Exercise objective
Reproduce exactly, and only, the lines below from the one containing "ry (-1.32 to" through the one containing "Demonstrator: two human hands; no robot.".

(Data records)
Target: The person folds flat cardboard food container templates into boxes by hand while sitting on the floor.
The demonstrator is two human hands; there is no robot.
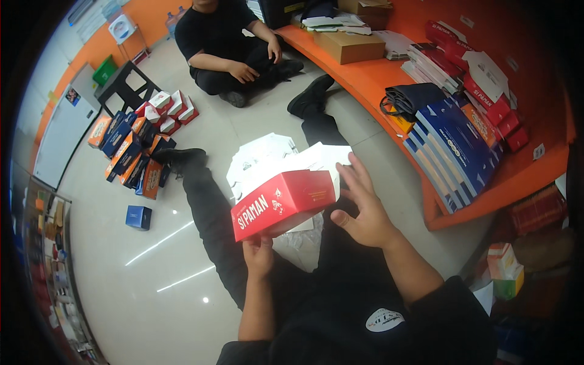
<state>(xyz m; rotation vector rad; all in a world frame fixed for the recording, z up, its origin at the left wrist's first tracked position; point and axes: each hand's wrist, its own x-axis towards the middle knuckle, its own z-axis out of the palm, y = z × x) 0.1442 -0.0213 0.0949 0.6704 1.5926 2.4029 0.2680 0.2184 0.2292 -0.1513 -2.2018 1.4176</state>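
Note:
A red carton box (286,204) with white inner flaps is held above the floor between my outstretched legs. My left hand (260,257) grips its lower left edge from beneath; most of those fingers are hidden under the box. At the box's right end, my right hand (367,210) has its fingers stretched and its thumb apart, with the fingertips beside a raised white flap (331,157). Several flat white carton blanks (261,149) lie beyond the box, partly covered by it. Crumpled clear plastic (301,246) shows below the box.
Blue and orange boxes (125,149) are heaped at the left, beside red and white boxes (170,109). A single blue box (139,217) sits nearer. Another person (228,52) sits ahead. An orange bench (365,76) carries flat blue cartons (453,146) on the right.

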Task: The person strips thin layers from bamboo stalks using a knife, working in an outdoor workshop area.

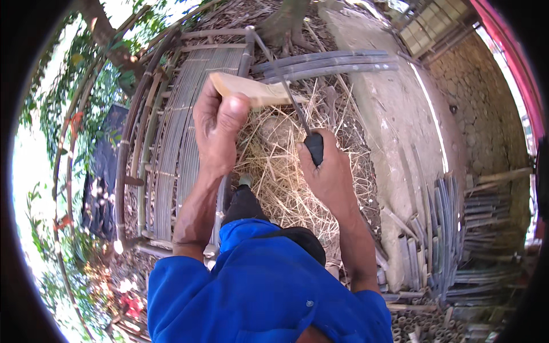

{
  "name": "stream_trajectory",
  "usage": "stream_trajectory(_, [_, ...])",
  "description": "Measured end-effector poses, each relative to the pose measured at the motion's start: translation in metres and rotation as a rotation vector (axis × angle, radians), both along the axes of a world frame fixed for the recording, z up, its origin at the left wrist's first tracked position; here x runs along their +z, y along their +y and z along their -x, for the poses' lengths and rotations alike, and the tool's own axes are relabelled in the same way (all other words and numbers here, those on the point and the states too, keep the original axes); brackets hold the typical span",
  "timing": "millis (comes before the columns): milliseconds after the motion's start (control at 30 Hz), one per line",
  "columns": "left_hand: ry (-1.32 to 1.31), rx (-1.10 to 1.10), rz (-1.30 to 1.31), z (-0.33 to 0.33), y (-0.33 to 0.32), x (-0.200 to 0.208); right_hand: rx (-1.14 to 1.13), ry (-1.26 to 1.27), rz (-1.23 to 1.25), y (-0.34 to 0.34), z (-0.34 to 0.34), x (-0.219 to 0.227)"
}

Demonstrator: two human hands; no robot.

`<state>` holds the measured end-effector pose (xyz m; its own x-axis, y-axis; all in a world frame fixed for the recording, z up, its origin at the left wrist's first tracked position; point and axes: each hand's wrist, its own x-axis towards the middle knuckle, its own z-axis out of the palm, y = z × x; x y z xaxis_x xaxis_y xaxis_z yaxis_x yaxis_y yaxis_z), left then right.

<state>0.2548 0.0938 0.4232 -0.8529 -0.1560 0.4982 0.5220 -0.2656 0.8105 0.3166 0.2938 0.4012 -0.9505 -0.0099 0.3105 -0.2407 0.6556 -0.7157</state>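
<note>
My left hand [220, 123] is closed round the left end of a pale split piece of bamboo [254, 91], its thumb pressed along the near side. In my right hand [329, 168] is the dark wrapped handle of a long, thin-bladed knife [289, 94]. The blade slants up and to the left, past the bamboo's right end; whether the two touch I cannot tell. Light shavings [286, 171] lie heaped on the ground below both hands.
A slatted bamboo bench [189, 120] stands at my left. Several bamboo poles [337, 63] lie ahead, beside a concrete ledge [383, 114]. Cut bamboo lengths [440, 223] are stacked at the right, and a tree trunk [286, 26] rises at the far side.
</note>
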Motion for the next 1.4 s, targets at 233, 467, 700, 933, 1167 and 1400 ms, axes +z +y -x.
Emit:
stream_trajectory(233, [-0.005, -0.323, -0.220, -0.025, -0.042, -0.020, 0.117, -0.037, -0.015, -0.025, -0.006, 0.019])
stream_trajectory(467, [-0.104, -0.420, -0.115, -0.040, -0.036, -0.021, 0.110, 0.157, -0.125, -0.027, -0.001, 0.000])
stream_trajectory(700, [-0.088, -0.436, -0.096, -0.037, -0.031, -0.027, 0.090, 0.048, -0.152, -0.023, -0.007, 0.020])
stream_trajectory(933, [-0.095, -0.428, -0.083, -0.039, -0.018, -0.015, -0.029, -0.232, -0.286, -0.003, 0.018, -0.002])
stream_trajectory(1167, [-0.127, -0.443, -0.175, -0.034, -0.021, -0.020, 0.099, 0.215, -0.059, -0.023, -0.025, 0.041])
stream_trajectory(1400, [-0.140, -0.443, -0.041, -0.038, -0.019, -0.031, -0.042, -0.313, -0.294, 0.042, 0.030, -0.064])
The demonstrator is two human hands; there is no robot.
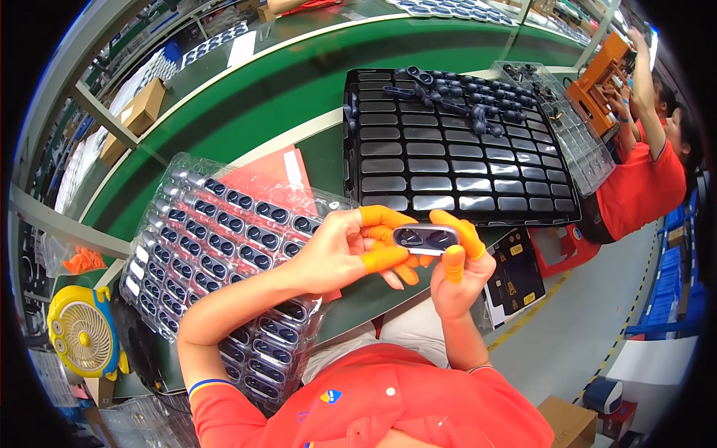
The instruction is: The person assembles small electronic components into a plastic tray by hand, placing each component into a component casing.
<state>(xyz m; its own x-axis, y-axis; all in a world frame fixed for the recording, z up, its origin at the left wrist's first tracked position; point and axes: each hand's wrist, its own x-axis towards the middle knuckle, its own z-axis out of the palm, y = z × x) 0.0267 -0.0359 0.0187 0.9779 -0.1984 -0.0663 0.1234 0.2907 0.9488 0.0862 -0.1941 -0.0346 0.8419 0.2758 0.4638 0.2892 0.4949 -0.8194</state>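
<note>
In front of the chest, near edge of the bench: both hands meet around one small part.
Hidden: the underside of the small oblong part cannot be seen; the fingers cover its ends. The near rows of the clear tray sit behind the left forearm.
Cut off: the fisheye rim darkens the corners, and the far shelves are bent and hard to read.
Left hand: closed in a pinch on the part's left end, with orange finger cots on the fingertips.
Right hand: pinching the right end, thumb up beside it, fingers curled over the top.
Part: grey, rounded, with dark oval windows, held between the two hands above the green bench.
Clear tray: to the left, filled with rows of similar parts, lying partly over a red sheet.
Black tray: far right of the hands, mostly bare pockets, with dark pieces along its far rows.
Yellow fan: near left, below the bench.
Co-worker: far right, in a red shirt, arms raised to an orange fixture.
</note>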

Your response
  "columns": "left_hand: ry (-1.32 to 1.31), rx (-1.10 to 1.10), rz (-1.30 to 1.31), z (-0.33 to 0.33), y (-0.33 to 0.32), x (-0.200 to 0.208); right_hand: rx (-1.14 to 1.13), ry (-1.26 to 1.27), rz (-1.23 to 1.25), y (-0.34 to 0.34), z (-0.34 to 0.34), x (-0.219 to 0.227)"
}

Demonstrator: two human hands; no robot.

The requested output has now been given in full.